8. Beta-blocker for healthy young adults — appropriate or over-medicalization? Defensible debate. Propranolol PRN at low doses for high-stakes events in an otherwise healthy 20-year-old is a low-risk, high-leverage intervention with a 50-year track record in classical music and surgery. The over-medicalization critique applies more to chronic baseline use without underlying pathology. Verdict: appropriate as PRN tool; questionable as chronic baseline.

Verdict change log
  • 2026-05-05 — Initial verdict: OPTIONAL-ADD PRN (high confidence). Established as a near-ideal PRN tool for Dylan's specific high-stakes-event use cases (sales calls, public speaking, sparring nerves, exam-like evaluations) with A-tier evidence for the indication, no sedation, easy US Rx sourcing, low cost, and clean stacking with V4. Hard avoid for endurance/aerobic training days. Verdict pending real-world PRN dosing data (5-10 events) to confirm subjective utility delta vs L-theanine + breath protocol alone.
Open questions / gaps Open
  • What is Dylan's actual PRN frequency?
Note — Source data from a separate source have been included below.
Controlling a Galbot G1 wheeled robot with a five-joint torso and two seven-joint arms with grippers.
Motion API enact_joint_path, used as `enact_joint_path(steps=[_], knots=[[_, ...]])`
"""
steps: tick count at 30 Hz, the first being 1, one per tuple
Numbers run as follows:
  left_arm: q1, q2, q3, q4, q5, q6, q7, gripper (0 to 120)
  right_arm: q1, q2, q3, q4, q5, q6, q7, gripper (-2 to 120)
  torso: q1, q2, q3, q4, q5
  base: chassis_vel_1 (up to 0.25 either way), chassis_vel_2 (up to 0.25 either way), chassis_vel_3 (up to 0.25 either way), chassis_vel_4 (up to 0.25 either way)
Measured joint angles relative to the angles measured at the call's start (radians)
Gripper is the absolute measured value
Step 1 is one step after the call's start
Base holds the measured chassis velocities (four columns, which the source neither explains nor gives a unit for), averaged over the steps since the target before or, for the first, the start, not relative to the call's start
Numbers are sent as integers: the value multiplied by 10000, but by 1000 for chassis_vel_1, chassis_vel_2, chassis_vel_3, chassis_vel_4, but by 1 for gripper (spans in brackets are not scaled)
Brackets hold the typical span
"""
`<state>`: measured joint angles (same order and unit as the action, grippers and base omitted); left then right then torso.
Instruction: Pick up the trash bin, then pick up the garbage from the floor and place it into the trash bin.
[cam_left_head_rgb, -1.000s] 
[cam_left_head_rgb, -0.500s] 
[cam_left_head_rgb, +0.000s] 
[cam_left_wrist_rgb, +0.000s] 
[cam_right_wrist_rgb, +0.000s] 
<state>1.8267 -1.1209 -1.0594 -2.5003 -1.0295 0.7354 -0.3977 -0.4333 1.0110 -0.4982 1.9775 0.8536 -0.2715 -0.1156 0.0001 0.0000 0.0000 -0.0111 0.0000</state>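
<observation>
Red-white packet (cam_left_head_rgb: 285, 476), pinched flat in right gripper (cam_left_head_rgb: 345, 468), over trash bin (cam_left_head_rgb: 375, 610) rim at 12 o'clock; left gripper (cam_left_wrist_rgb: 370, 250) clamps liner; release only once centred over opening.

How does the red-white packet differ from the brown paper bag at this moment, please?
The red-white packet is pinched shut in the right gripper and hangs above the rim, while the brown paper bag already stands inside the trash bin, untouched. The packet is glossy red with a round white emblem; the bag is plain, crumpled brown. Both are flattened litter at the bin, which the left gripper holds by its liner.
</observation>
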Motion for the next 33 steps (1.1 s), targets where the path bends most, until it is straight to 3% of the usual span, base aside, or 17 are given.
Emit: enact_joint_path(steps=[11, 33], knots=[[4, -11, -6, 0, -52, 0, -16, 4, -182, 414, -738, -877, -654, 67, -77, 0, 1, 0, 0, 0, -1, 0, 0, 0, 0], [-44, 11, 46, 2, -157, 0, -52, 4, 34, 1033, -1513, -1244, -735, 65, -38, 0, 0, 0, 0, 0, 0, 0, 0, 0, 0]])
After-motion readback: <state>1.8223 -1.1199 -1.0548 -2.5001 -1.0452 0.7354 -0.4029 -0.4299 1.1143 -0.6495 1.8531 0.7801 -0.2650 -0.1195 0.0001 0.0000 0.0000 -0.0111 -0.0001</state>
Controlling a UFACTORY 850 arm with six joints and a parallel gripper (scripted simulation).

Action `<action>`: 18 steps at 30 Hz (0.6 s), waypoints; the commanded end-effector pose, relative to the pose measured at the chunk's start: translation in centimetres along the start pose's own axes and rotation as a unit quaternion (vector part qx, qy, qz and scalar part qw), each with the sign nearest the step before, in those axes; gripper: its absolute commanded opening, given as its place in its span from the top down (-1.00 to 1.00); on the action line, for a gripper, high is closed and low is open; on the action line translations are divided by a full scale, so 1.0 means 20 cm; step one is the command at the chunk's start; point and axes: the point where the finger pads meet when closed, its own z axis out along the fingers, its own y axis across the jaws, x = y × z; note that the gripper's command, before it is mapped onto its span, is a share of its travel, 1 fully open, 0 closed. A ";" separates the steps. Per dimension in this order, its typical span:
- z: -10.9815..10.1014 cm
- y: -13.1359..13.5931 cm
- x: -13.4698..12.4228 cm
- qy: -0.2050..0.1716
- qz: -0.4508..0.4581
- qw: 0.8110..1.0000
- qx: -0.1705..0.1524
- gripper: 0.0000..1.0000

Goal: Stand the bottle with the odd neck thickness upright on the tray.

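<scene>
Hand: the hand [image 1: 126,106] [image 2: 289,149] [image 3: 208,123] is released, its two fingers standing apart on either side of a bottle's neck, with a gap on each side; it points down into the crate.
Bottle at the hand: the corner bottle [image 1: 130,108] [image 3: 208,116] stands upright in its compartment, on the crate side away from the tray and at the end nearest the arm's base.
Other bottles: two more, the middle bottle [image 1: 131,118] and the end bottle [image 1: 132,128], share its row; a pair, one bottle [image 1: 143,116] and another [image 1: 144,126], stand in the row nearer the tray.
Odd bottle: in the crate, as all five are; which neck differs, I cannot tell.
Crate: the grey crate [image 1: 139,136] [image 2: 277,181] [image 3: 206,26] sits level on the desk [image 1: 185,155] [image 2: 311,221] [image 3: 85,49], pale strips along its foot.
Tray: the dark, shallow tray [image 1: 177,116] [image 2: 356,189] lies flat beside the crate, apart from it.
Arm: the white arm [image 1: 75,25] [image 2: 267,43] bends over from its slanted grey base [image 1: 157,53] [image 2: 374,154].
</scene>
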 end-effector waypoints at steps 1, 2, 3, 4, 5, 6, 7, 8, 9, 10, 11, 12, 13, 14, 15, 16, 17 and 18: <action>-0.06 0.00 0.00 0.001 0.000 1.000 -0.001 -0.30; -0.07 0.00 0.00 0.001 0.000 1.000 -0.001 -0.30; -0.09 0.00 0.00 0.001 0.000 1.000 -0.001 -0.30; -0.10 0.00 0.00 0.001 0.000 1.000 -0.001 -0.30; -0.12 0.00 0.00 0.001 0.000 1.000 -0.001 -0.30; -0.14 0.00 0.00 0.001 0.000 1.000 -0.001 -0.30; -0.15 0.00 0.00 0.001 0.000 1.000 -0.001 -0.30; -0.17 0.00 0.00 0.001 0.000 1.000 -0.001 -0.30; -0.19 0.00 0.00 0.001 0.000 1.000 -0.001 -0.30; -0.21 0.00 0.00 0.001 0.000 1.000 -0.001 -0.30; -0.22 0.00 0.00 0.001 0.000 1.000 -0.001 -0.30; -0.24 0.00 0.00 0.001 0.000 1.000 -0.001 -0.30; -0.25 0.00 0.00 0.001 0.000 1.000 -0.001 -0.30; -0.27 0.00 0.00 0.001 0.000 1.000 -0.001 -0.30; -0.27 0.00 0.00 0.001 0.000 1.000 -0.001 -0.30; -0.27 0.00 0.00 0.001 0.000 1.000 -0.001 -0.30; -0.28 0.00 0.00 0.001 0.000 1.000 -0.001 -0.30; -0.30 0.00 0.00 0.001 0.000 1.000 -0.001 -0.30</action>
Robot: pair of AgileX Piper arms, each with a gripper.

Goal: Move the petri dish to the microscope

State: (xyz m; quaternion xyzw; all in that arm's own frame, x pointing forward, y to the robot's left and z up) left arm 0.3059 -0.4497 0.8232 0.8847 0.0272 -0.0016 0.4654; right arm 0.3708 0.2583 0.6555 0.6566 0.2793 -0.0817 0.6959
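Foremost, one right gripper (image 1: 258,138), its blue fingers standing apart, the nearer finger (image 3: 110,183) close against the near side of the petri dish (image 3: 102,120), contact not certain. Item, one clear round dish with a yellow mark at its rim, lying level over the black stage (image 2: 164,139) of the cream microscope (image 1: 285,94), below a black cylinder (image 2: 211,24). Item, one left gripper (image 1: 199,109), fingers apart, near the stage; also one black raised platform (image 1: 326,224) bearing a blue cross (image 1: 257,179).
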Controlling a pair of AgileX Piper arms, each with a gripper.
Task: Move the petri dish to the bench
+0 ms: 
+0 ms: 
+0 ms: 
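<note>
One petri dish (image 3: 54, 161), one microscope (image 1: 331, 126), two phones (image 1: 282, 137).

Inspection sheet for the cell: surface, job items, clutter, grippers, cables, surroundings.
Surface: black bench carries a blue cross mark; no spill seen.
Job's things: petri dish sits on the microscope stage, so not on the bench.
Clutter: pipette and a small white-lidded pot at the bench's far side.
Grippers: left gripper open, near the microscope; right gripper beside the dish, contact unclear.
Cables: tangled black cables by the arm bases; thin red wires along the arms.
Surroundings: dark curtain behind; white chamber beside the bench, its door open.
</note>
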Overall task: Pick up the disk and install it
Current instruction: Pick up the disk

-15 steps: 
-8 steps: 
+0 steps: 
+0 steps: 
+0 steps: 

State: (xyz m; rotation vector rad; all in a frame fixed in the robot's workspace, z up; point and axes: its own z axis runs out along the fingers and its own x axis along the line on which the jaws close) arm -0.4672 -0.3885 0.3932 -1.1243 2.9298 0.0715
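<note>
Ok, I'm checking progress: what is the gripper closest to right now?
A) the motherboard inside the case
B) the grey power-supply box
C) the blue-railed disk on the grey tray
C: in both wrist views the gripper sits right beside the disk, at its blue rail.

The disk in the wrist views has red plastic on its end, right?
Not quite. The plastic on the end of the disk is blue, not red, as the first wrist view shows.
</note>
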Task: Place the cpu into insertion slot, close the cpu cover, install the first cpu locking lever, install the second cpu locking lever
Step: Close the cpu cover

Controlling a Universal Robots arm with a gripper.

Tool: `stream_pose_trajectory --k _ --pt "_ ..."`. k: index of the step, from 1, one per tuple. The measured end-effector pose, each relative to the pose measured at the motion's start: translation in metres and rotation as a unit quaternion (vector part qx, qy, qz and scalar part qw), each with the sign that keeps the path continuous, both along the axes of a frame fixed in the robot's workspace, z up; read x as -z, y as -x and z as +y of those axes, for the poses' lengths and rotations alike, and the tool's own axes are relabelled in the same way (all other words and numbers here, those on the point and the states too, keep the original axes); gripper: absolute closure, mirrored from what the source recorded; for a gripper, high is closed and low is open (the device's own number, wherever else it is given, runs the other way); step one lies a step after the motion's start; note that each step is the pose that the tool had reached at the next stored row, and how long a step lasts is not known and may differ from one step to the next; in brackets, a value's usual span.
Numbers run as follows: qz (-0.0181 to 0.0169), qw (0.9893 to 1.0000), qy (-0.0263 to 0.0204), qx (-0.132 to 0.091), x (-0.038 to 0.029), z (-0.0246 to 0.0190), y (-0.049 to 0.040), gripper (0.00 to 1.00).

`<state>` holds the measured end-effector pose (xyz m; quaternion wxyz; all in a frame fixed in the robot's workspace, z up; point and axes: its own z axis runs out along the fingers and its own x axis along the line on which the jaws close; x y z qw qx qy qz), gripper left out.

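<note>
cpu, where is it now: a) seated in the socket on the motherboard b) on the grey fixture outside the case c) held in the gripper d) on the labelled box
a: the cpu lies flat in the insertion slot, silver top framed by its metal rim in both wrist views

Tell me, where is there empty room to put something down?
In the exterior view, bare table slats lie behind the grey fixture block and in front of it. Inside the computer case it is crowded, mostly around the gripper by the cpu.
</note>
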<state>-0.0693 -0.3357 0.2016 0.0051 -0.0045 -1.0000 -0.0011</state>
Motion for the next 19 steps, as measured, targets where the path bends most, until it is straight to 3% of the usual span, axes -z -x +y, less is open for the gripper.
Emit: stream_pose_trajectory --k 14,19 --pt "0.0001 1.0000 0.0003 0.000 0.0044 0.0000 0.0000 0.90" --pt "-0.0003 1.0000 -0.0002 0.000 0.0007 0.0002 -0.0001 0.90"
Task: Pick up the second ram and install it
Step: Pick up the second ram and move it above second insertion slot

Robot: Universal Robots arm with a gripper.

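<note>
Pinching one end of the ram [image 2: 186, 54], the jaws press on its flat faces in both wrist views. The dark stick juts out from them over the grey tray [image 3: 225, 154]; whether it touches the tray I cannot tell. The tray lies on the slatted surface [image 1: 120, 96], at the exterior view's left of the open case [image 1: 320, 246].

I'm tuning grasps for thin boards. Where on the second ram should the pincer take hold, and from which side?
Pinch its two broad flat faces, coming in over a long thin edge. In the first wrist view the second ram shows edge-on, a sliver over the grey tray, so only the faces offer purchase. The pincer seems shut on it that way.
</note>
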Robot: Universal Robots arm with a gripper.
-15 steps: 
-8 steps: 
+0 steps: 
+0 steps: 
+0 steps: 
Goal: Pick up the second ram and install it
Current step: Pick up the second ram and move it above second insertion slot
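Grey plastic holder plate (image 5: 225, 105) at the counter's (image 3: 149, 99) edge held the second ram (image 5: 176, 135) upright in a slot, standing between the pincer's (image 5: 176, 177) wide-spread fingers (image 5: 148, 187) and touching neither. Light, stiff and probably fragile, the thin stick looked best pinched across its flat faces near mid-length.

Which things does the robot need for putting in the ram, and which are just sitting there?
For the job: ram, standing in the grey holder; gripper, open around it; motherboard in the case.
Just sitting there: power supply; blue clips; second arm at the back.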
Sales calls + public speaking + sparring nerves = 1× per week? 3× per week? This drives whether OPTIONAL-ADD is the right verdict or whether STRONG-CANDIDATE PRN is warranted. Action: log 4 weeks of high-stakes event frequency before ordering.
  • L-theanine + breath alone — is propranolol additive or redundant? No formal head-to-head. Recommend testing on alternating events (event 1: L-theanine + breath; event 2: + 20 mg propranolol; compare).
  • CYP2D6 status (June 2026 23andMe results) will inform starting dose — PM means 5-10 mg PRN; UM means 20-40 mg PRN.
  • Does propranolol affect motor learning during sparring drilling? Theoretically possible (central NE consolidation role) but no specific data. Avoid on heavy technique-acquisition days as a precaution.
  • Reconsolidation use case for Dylan? Not currently indicated — no PTSD diagnosis, no specific traumatic memory targets. If subconcussive-impact emotional residue ever became a target (it isn't currently), Brunet protocol could be considered in clinical setting.
  • Long-term cognitive implications of even occasional PRN use over decades? Unstudied. Likely benign at PRN cadence but unfalsified.